Beauty, Sex, & Death: A Bed & Breakfast Review
Thursday, November 10, 2011 at 10:55AM
Tim in Denial of Death, THE EXISTENTIAL LENS, bed & breakfast, travel, vacation

My wife and I recently spent the weekend on the Jersey Shore, where we stayed at a B&B called The House on the Creek. Here’s the review I’ll be posting on Trip Advisor:

The House on the Creek is a lovely place for a weekend getaway. I really can’t complain about it too much. It had just about everything we were looking for.

It had a bed…

…and breakfast.

Outside, there was a creek with a beautiful swan, which swam up to greet us the day we arrived. However, the swan never showed up again. I will say, it was so graceful and majestic that it raised expectations. I wanted to keep looking at that swan, but for the rest of the weekend, we just had to stare at this tranquil (but dull) body of water… 

See what I mean? I think, if the owners of The House by the Creek are going to have a swan as part of the package, they should arrange for it to be there all the time, not just when you first show up. Or else you’ll just be going, “Where the hell is the swan?” Later in the weekend, a great blue heron showed up briefly, but it was too little, too late. :(

The House near the Creek supplied beach towels. This was very nice, but it bothered me for some reason. Maybe it was that the towels were rolled too quaintly and arranged in a wicker basket, like in a Pottery Barn catalog. It’s a little too precious…something that a Brooklyn yuppie like me would take a photo of, and damn it, I did! Maybe I’m just mad at myself for taking this picture. But if The House beside the Creek had just thrown the towels in there in a more dishevelled fashion and not been so cutesy about it, maybe they wouldn’t have brought out this tendency in me, is my point.

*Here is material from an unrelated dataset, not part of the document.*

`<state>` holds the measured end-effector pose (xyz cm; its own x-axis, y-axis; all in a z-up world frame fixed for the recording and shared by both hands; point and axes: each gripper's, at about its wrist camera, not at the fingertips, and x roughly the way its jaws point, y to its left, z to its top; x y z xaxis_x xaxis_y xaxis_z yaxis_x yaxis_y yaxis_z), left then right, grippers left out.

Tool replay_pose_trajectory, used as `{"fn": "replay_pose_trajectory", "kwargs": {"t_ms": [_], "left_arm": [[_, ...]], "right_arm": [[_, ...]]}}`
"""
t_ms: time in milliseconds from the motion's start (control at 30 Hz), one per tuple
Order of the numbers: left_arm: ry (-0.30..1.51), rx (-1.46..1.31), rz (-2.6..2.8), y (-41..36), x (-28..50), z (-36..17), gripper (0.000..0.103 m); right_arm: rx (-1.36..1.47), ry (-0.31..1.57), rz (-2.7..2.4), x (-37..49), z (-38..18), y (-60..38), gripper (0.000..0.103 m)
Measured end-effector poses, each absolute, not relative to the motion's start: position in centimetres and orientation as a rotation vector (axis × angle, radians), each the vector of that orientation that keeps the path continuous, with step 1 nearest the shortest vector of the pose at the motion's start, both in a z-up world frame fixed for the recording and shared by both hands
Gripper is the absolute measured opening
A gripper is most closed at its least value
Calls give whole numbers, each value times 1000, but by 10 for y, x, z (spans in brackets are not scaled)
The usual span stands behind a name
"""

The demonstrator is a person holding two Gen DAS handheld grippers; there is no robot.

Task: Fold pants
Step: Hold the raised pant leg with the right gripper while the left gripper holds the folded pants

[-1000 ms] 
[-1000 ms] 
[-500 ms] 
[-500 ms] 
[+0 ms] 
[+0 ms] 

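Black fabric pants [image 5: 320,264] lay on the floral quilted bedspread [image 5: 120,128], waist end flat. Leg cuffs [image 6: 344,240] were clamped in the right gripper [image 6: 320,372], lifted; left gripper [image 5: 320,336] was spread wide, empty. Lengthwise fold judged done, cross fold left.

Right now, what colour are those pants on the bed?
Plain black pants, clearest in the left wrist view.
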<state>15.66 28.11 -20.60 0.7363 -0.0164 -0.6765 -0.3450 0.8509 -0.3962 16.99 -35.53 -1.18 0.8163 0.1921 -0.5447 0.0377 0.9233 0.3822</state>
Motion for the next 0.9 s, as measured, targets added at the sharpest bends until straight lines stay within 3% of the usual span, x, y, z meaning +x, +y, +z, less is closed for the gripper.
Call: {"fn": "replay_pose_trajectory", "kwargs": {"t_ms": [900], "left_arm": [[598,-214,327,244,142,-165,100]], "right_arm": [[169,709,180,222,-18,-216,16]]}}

Also, one afternoon, my wife and I returned from gallivanting in nature only to find the lampshade in our bedroom violently askew.

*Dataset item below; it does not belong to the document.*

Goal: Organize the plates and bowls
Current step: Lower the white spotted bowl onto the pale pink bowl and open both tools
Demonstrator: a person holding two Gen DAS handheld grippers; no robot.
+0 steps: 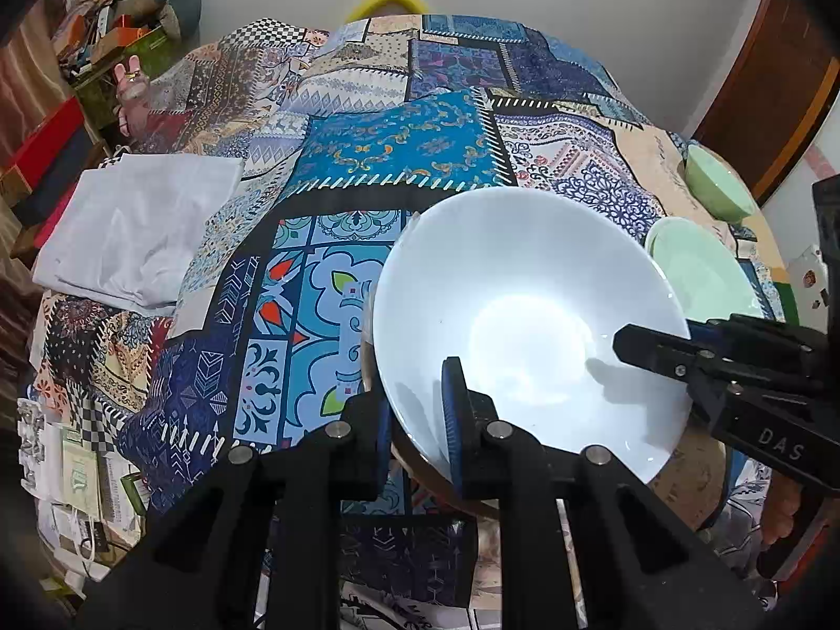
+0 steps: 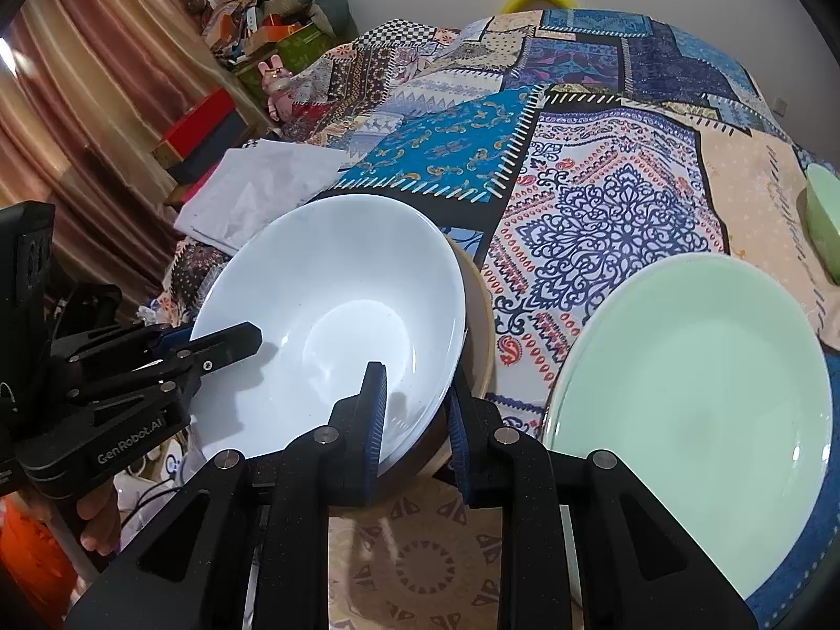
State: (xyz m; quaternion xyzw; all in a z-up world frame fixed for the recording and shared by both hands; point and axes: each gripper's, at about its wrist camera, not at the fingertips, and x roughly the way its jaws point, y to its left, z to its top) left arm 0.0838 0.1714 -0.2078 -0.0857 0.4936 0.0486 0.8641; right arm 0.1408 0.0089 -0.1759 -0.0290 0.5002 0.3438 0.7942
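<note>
A large white bowl (image 1: 525,315) (image 2: 325,304) sits tilted inside a tan bowl (image 2: 480,336) on the patchwork tablecloth. My left gripper (image 1: 417,399) is shut on the white bowl's near rim, one finger inside and one outside. My right gripper (image 2: 415,394) is shut on the opposite rim in the same way. Each gripper also shows in the other's view, the right gripper (image 1: 661,336) clamped at the bowl's right edge and the left gripper (image 2: 210,338) at its left edge. A pale green plate (image 2: 682,394) (image 1: 698,273) lies flat just right of the bowls.
A small green bowl (image 1: 714,184) (image 2: 824,220) stands further right near the table edge. A folded white cloth (image 1: 136,231) (image 2: 262,184) lies at the left. Boxes and clutter (image 2: 262,26) line the far left wall beside curtains.
</note>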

Weird, huh? It made me wonder what kind of gallivanting had been going on in our room while we were out. I’m not certain the owners of The House behind the Creek had an orgy on our bed that afternoon. But if they did, they really should confine that kind of thing to their personal living quarters. I mean, they probably didn’t. But if you’re going to leave a lampshade at such a strange angle, people are bound to fill in the blanks. Complex feelings such as moral disapproval mixed with jealousy will arise. My point is, they shouldn’t have wild sex in your room, and if they do, they should fix the lampshade, so guests are none the wiser.

Then, when we went to the beach, I witnessed this…

I don’t know if these sea snails (alive and moving) were engaged in group sex, or clinging to each other for dear life, but the image disturbed me greatly. It gave me nightmares -- and still does. Such a thing might be outside the control of The House up the Creek, but I think they should notify the Parks Department. Unless it's something you’re really into, no one should have to look at a clusterfuck of mollusks. (Which is why I’ve decided to post this photo.) 

Lastly, The House next to a Creek had a nice, if small, library for guests to enjoy…

…with an eclectic selection, ranging from bird books to mysteries to…

The Denial of Death, the classic work by existential psychologist Ernest Becker. It had been on my “to read” list for years! (My wife didn’t believe me, but I assured her, yes, this is a book that millions of people have meant to get around to reading.) So I did.

Finally, some rest and relaxation.

Thank you, House with a Creek. Despite the problems noted above, we had a wonderful time!